Work instruction
Scan the entries for lines with the word "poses", then copy those lines.
┌──
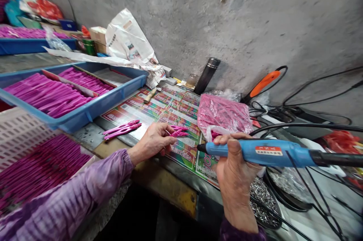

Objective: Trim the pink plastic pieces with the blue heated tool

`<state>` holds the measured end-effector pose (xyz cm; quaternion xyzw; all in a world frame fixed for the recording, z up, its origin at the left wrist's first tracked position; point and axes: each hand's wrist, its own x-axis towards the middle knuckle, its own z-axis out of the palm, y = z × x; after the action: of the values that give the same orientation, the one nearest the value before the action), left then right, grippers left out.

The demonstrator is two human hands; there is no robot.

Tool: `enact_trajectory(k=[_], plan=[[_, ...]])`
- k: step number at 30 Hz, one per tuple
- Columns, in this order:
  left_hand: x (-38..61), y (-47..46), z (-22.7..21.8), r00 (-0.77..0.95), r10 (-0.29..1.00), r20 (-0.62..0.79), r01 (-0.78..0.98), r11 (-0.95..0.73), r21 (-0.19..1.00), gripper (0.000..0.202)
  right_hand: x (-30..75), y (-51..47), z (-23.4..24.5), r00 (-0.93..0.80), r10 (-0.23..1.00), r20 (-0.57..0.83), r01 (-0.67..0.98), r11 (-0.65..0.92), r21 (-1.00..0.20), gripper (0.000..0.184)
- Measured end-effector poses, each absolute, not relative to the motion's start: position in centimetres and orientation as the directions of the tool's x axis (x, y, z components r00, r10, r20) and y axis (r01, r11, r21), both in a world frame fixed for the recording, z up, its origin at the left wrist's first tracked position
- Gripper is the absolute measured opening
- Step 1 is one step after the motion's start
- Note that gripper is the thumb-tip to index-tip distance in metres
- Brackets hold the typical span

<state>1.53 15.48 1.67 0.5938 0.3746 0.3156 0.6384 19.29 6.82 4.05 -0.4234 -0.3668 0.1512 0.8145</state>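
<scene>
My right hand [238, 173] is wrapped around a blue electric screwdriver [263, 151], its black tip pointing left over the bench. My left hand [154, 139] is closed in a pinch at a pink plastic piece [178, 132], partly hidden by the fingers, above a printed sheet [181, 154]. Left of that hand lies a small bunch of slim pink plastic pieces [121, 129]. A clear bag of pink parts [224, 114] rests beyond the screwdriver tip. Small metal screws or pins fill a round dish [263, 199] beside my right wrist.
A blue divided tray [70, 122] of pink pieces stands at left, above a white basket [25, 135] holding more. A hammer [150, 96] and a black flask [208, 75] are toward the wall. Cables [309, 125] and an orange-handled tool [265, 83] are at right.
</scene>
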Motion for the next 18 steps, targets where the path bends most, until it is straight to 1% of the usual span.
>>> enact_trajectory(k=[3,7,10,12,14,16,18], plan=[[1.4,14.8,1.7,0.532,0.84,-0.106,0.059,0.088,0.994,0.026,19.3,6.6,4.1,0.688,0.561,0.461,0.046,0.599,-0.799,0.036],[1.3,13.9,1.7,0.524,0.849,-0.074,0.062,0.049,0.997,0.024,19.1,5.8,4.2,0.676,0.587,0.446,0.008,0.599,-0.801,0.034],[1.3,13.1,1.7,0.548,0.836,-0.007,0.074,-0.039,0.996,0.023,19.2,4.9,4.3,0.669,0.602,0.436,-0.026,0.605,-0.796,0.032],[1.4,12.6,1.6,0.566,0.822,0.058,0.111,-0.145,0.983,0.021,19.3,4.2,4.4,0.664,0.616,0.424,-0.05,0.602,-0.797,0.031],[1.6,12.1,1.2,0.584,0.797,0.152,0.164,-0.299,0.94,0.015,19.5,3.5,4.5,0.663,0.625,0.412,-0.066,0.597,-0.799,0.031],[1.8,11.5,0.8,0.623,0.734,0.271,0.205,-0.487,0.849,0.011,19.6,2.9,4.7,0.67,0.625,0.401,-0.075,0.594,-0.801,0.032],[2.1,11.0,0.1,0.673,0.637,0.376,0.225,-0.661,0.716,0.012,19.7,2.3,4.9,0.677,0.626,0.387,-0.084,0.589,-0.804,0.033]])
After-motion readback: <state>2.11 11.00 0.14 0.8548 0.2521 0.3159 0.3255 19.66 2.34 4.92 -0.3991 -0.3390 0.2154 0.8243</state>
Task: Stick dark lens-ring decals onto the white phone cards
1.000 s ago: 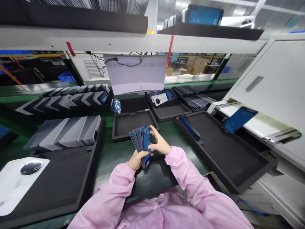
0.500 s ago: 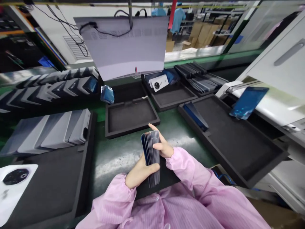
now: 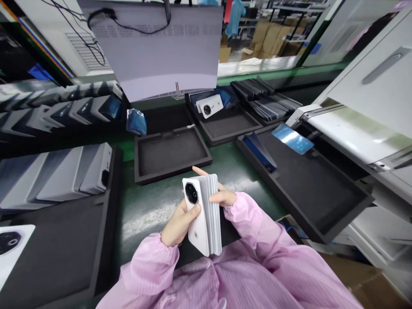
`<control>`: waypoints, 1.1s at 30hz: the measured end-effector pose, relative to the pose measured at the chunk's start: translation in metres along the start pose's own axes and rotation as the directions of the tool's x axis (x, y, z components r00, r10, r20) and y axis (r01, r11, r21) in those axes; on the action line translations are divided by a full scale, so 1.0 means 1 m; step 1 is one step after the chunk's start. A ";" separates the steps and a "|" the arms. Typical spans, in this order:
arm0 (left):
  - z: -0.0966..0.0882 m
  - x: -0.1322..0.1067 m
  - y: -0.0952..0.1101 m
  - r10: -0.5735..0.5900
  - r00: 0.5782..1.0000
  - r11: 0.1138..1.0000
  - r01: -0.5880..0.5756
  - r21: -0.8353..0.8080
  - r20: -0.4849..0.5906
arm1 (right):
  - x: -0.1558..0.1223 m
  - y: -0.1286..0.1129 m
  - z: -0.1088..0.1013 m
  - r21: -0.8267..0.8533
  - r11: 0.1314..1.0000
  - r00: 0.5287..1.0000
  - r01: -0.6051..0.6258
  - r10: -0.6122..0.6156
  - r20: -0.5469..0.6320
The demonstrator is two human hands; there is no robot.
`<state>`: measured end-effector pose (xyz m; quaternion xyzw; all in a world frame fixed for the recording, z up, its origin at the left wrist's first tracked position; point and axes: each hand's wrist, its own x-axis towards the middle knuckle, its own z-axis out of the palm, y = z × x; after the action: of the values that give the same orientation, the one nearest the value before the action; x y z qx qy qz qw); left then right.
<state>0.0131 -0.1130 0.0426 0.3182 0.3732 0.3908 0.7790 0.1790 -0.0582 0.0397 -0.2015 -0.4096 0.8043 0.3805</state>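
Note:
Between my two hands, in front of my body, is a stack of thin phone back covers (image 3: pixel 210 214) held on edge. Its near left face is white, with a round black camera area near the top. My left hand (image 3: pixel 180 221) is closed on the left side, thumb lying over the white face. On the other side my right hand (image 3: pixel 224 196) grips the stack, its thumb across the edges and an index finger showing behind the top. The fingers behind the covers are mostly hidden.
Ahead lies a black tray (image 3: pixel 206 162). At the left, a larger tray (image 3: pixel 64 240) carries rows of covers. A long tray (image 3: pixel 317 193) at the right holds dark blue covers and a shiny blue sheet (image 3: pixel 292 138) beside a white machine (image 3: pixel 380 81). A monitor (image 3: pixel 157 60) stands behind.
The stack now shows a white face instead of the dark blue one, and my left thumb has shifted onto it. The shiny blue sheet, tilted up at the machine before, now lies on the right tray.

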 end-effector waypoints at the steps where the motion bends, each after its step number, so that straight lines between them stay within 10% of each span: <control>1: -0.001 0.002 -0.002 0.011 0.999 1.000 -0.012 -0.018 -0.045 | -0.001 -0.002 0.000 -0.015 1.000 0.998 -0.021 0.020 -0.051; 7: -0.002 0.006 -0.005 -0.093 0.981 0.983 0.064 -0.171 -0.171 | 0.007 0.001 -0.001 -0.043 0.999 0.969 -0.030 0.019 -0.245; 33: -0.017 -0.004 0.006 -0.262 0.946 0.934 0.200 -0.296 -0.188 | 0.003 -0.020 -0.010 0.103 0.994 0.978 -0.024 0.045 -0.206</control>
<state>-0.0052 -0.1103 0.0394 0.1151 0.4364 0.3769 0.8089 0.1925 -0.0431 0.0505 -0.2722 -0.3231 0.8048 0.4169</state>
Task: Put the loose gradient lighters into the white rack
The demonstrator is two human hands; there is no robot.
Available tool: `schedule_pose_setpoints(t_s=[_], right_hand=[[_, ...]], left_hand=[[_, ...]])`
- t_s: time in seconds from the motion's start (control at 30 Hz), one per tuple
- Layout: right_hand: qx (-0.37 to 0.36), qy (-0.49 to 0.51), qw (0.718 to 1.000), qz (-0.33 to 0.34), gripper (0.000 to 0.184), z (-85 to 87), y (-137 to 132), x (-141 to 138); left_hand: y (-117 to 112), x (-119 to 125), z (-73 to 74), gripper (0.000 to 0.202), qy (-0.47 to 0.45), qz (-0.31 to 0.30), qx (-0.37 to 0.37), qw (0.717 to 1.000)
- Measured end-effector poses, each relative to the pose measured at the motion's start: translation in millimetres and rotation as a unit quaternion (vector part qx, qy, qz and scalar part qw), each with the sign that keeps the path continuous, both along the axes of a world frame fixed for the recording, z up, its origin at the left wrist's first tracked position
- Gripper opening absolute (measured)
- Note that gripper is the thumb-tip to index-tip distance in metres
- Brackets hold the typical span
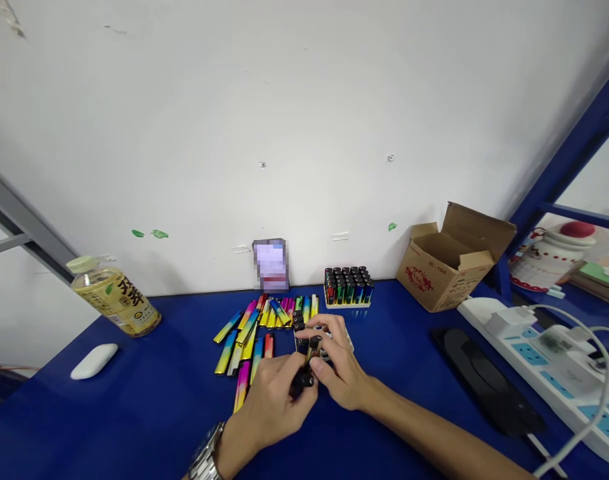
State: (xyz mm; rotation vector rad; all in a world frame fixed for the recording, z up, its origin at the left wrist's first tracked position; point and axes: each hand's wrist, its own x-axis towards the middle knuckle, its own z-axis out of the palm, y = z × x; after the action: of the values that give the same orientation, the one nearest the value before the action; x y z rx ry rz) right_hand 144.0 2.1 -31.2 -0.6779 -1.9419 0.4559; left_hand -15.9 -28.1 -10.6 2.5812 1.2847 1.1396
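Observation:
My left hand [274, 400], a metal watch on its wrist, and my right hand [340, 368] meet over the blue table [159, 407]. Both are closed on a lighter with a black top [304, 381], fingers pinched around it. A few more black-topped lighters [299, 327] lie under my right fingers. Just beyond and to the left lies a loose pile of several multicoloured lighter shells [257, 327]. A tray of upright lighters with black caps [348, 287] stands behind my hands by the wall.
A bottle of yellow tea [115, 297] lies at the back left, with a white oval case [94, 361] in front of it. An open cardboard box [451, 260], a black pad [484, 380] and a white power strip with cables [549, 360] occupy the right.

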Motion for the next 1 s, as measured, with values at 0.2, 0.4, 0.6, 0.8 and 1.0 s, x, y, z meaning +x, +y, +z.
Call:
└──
Exercise output
- Measured end-effector poses, each absolute, not relative to the motion's start: position in centimetres and orientation as the directions of the tool's x axis (x, y, z components r00, r10, r20) and y axis (r01, r11, r21), both in a world frame fixed for the recording, z up, its origin at the left wrist's first tracked position
- Measured end-effector poses, each relative to the pose measured at the motion's start: translation in millimetres and rotation as a unit quaternion (vector part qx, qy, qz and scalar part qw), each with the sign that keeps the path continuous, both along the axes of a world frame fixed for the recording, z up, its origin at the left wrist's first tracked position

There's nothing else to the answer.